● YOUR INSTRUCTIONS
Filter the data for "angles" and copy matching lines.

● GIVEN INFORMATION

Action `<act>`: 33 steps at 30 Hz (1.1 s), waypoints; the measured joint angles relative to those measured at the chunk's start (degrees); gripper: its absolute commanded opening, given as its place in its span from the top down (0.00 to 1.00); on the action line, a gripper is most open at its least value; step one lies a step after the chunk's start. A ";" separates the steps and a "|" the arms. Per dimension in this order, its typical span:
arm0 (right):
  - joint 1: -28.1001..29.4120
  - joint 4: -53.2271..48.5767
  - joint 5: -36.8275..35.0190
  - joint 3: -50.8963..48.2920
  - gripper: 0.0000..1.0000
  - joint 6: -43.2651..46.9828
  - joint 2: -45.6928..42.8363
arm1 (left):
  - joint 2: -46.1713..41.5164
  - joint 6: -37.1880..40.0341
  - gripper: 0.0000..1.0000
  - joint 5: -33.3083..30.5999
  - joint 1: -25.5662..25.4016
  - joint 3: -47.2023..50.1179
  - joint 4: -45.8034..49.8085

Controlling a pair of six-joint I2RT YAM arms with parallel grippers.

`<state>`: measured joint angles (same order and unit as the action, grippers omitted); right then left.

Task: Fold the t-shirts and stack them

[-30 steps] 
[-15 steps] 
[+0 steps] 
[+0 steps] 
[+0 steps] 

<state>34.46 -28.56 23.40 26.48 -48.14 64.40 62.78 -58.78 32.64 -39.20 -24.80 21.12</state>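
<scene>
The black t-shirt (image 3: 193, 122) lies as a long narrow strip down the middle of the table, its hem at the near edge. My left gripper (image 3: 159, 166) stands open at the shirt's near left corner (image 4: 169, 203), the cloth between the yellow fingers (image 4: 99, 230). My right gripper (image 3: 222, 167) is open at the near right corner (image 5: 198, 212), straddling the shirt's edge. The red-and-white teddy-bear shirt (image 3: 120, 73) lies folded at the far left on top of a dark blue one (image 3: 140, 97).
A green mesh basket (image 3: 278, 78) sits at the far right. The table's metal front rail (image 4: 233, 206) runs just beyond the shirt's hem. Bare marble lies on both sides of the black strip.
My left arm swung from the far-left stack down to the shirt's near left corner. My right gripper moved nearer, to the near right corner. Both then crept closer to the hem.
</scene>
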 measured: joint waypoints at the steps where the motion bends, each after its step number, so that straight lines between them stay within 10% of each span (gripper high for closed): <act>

● ANSWER FOR THE TASK
Action `<act>`: 33 steps at 30 Hz (1.1 s), waypoints; the measured joint angles relative to those measured at the chunk's start (degrees); gripper: its absolute commanded opening, given as its place in its span from the top down (0.00 to 1.00); on the action line, a gripper is most open at its least value; step one lies a step after the chunk's start. A ";" separates the steps and a "|" the arms. Per dimension in this order, its typical span:
`<state>`: measured joint angles (same order and unit as the action, grippers omitted); right then left.

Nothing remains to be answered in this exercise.